> WHAT IS EXPECTED
Please restate the data below word for word, omitting all images.

-- ENTRIES SUPPLIED follows --

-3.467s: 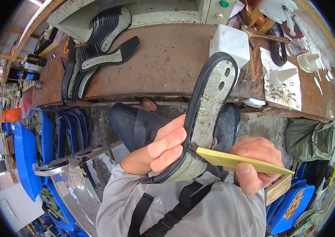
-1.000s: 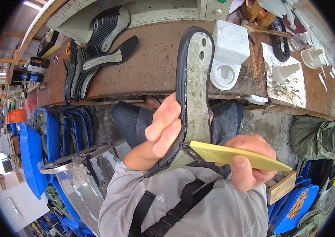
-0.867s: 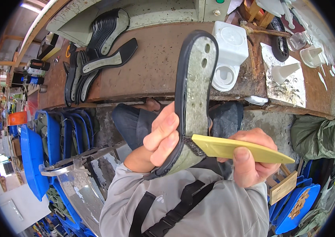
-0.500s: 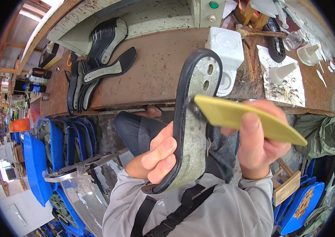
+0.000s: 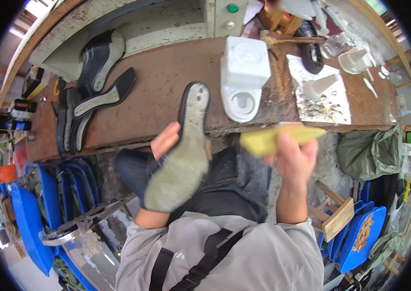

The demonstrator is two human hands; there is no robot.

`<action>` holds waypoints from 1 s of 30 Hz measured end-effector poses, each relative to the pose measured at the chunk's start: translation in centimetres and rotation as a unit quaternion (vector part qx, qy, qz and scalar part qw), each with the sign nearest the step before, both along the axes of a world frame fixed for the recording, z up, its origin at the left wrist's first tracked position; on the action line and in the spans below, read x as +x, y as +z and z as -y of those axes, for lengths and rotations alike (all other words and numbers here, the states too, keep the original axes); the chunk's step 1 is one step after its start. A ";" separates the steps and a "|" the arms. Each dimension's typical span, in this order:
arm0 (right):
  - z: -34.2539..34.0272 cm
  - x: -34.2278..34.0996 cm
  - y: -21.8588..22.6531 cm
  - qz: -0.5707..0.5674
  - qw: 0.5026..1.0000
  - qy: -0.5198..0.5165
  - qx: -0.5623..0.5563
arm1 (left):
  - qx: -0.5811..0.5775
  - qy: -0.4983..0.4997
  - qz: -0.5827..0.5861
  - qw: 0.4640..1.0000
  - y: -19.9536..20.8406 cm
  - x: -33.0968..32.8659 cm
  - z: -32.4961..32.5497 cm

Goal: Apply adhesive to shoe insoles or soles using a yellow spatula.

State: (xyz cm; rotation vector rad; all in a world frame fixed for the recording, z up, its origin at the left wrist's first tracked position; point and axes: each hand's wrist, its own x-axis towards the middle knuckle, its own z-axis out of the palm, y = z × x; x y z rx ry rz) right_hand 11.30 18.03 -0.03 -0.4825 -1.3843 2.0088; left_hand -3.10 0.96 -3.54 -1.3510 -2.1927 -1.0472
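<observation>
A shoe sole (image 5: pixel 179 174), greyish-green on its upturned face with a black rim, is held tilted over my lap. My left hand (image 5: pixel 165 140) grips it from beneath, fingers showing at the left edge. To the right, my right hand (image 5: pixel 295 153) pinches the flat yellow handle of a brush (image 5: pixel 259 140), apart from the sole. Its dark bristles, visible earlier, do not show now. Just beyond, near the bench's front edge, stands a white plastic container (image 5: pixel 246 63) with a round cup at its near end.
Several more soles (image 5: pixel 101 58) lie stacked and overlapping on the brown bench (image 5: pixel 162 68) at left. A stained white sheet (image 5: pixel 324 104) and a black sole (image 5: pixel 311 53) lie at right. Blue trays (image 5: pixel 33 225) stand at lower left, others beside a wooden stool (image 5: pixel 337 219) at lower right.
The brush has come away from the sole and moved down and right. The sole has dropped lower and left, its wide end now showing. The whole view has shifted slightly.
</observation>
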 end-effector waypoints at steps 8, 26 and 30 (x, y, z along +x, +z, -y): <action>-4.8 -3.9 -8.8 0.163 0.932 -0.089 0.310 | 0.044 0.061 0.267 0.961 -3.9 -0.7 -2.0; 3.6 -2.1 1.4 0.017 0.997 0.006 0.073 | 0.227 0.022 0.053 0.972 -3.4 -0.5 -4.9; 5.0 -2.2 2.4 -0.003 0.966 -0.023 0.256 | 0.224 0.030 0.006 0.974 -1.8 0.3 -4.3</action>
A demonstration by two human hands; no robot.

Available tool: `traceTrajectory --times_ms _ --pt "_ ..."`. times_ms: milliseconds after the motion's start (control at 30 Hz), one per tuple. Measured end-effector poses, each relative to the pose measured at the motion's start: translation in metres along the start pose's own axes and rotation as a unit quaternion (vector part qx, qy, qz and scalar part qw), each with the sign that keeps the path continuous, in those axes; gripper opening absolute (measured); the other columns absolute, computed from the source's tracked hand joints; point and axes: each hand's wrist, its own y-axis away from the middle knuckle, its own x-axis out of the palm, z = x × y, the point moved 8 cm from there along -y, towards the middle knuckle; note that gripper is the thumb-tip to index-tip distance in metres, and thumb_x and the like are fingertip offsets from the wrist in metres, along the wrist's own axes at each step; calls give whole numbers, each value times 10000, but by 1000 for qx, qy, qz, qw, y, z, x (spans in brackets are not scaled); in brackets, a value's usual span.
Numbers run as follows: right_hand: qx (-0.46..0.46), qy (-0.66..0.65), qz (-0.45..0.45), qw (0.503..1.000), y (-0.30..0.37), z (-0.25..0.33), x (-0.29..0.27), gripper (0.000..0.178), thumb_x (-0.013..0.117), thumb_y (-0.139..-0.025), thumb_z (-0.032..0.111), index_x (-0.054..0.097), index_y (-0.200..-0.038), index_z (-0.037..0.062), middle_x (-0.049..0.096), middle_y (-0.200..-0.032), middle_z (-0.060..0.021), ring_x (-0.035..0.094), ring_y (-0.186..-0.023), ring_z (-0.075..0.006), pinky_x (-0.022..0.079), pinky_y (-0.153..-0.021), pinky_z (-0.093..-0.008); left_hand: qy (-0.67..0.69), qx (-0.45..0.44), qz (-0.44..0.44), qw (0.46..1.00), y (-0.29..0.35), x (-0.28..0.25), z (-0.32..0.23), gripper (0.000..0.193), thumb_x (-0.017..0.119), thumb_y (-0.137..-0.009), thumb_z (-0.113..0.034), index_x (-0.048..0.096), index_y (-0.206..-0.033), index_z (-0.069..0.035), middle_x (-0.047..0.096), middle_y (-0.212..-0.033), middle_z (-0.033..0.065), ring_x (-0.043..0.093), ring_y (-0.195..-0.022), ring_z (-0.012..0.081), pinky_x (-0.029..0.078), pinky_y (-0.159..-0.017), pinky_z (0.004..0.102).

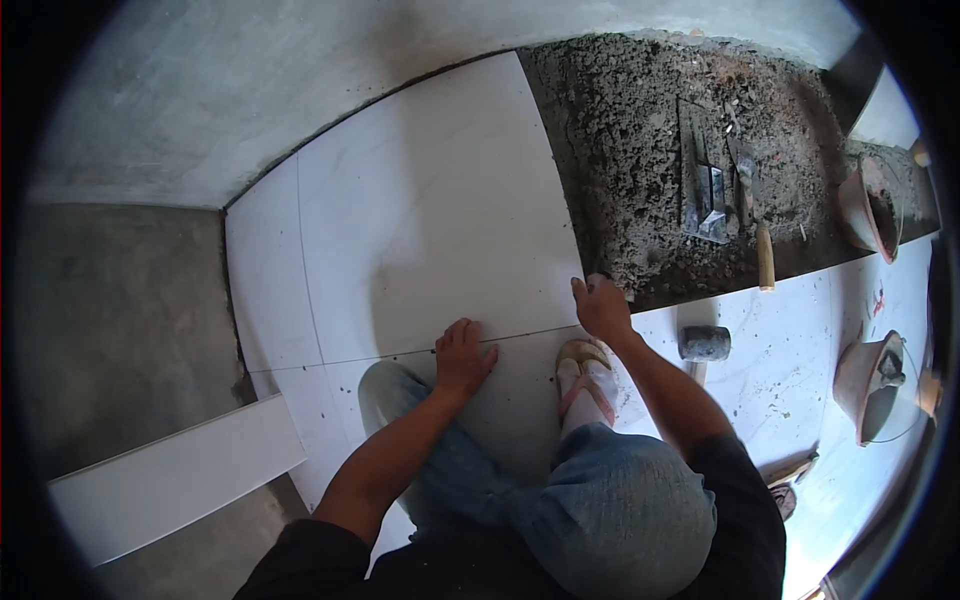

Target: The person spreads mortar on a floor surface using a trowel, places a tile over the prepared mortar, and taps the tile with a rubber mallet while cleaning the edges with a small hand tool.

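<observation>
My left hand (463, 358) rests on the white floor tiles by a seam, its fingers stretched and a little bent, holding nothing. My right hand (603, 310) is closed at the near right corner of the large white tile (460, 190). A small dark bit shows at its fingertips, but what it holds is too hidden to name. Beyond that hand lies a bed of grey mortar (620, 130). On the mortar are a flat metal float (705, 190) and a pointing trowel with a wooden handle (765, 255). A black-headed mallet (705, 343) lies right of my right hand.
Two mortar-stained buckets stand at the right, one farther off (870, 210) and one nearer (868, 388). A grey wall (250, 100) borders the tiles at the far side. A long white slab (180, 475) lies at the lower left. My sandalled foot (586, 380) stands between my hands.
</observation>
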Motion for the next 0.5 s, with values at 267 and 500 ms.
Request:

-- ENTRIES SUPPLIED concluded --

> ANSWER TO THIS TASK
-3.467s: 
-1.000s: 
-0.867s: 
-0.500s: 
+0.000s: 

The demonstrator is two human hands; there is no robot.

`<action>` holds waypoints from 1 s of 30 Hz measured end-effector poses, each relative to the pose measured at the chunk's start: translation in centimetres and rotation as a unit quaternion (vector part qx, qy, qz and scalar part qw), each with the sign nearest the step before, both along the axes of a world frame fixed for the recording, z up, its origin at the left wrist's first tracked position; on the action line and in the spans below, read x as +x, y as +z and z as -y of those axes, for lengths and rotations alike (all other words and numbers here, the states too, keep the original axes); the chunk's step 1 is one step after its start. A ";" separates the steps and a "|" the arms. Each dimension's typical span, in this order:
arm0 (right):
  - z: -34.2539..34.0272 cm
  - x: -34.2278..34.0996 cm
  - y: -21.8588..22.6531 cm
  - qz: -0.5707..0.5674
  - qw: 0.5026..1.0000
  - qy: -0.5198..0.5165
  - qx: -0.5623..0.5563
arm1 (left):
  - qx: -0.5811..0.5775
  - qy: -0.4983..0.4997
  - qz: -0.5827..0.5861
  - qw: 0.4640..1.0000
  - y: -19.9536..20.8406 cm
  - x: -33.0968..32.8659 cm
  - z: -32.4961..32.5497 cm

Goal: Apply adhesive to shoe insoles or soles using a yellow spatula.

State: (xyz cm; rotation vector rad; all in a world frame fixed for the recording, z up, its origin at the left wrist's first tracked position; point and axes: each hand's wrist, its own x-axis towards the middle knuckle, its own z-axis out of the palm, y = z × x; x y z rx ry rz) right_hand 11.30 18.03 -0.03 -0.4825 -1.3843 2.0088; left_hand -3.10 0.96 -3.54 -1.3510 -2.1927 -1.0472
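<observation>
A shoe sole (image 5: pixel 179 174), greyish-green on its upturned face with a black rim, is held tilted over my lap. My left hand (image 5: pixel 165 140) grips it from beneath, fingers showing at the left edge. To the right, my right hand (image 5: pixel 295 153) pinches the flat yellow handle of a brush (image 5: pixel 259 140), apart from the sole. Its dark bristles, visible earlier, do not show now. Just beyond, near the bench's front edge, stands a white plastic container (image 5: pixel 246 63) with a round cup at its near end.
Several more soles (image 5: pixel 101 58) lie stacked and overlapping on the brown bench (image 5: pixel 162 68) at left. A stained white sheet (image 5: pixel 324 104) and a black sole (image 5: pixel 311 53) lie at right. Blue trays (image 5: pixel 33 225) stand at lower left, others beside a wooden stool (image 5: pixel 337 219) at lower right.
The brush has come away from the sole and moved down and right. The sole has dropped lower and left, its wide end now showing. The whole view has shifted slightly.
</observation>
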 end-effector waypoints at steps 8, 26 and 30 (x, y, z along +x, +z, -y): <action>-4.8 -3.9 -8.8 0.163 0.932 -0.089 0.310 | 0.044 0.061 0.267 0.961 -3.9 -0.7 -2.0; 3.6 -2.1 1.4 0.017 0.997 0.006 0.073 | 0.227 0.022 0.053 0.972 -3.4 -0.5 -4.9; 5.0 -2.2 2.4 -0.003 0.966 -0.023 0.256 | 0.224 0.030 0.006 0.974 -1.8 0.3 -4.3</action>
A demonstration by two human hands; no robot.

Available tool: `traceTrajectory --times_ms _ --pt "_ ..."`. times_ms: milliseconds after the motion's start (control at 30 Hz), one per tuple. Measured end-effector poses, each relative to the pose measured at the motion's start: translation in metres along the start pose's own axes and rotation as a unit quaternion (vector part qx, qy, qz and scalar part qw), each with the sign that keeps the path continuous, in those axes; gripper opening absolute (measured); the other columns absolute, computed from the source's tracked hand joints; point and axes: each hand's wrist, its own y-axis away from the middle knuckle, its own x-axis out of the palm, z = x × y, the point moved 8 cm from there along -y, towards the middle knuckle; note that gripper is the thumb-tip to index-tip distance in metres, and thumb_x and the like are fingertip offsets from the wrist in metres, along the wrist's own axes at each step; calls give whole numbers, each value times 10000, but by 1000 for qx, qy, qz, qw, y, z, x (spans in brackets are not scaled); in brackets, a value's usual span.
Numbers run as follows: right_hand: qx (-0.46..0.46), qy (-0.66..0.65), qz (-0.45..0.45), qw (0.503..1.000), y (-0.30..0.37), z (-0.25..0.33), x (-0.29..0.27), gripper (0.000..0.178), thumb_x (-0.013..0.117), thumb_y (-0.139..-0.025), thumb_z (-0.032..0.111), index_x (-0.054..0.097), index_y (-0.200..-0.038), index_z (-0.037..0.062), middle_x (-0.049..0.096), middle_y (-0.200..-0.032), middle_z (-0.060..0.021), ring_x (-0.035..0.094), ring_y (-0.186..-0.023), ring_z (-0.075..0.006), pinky_x (-0.022..0.079), pinky_y (-0.153..-0.021), pinky_z (-0.093..-0.008); left_hand: qy (-0.67..0.69), qx (-0.45..0.44), qz (-0.44..0.44), qw (0.46..1.00), y (-0.29..0.35), x (-0.28..0.25), z (-0.32..0.23), gripper (0.000..0.193), thumb_x (-0.017..0.119), thumb_y (-0.137..-0.009), thumb_z (-0.113..0.034), index_x (-0.048..0.096), index_y (-0.206..-0.033), index_z (-0.069..0.035), middle_x (-0.047..0.096), middle_y (-0.212..-0.033), middle_z (-0.033..0.065), ring_x (-0.043..0.093), ring_y (-0.195..-0.022), ring_z (-0.012..0.081), pinky_x (-0.029..0.078), pinky_y (-0.159..-0.017), pinky_z (0.004..0.102).


Target: The person spreads mortar on a floor surface using a trowel, places a tile over the prepared mortar, and taps the tile with a rubber mallet while cleaning the edges with a small hand tool.

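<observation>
My left hand (463, 358) rests on the white floor tiles by a seam, its fingers stretched and a little bent, holding nothing. My right hand (603, 310) is closed at the near right corner of the large white tile (460, 190). A small dark bit shows at its fingertips, but what it holds is too hidden to name. Beyond that hand lies a bed of grey mortar (620, 130). On the mortar are a flat metal float (705, 190) and a pointing trowel with a wooden handle (765, 255). A black-headed mallet (705, 343) lies right of my right hand.
Two mortar-stained buckets stand at the right, one farther off (870, 210) and one nearer (868, 388). A grey wall (250, 100) borders the tiles at the far side. A long white slab (180, 475) lies at the lower left. My sandalled foot (586, 380) stands between my hands.
</observation>
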Motion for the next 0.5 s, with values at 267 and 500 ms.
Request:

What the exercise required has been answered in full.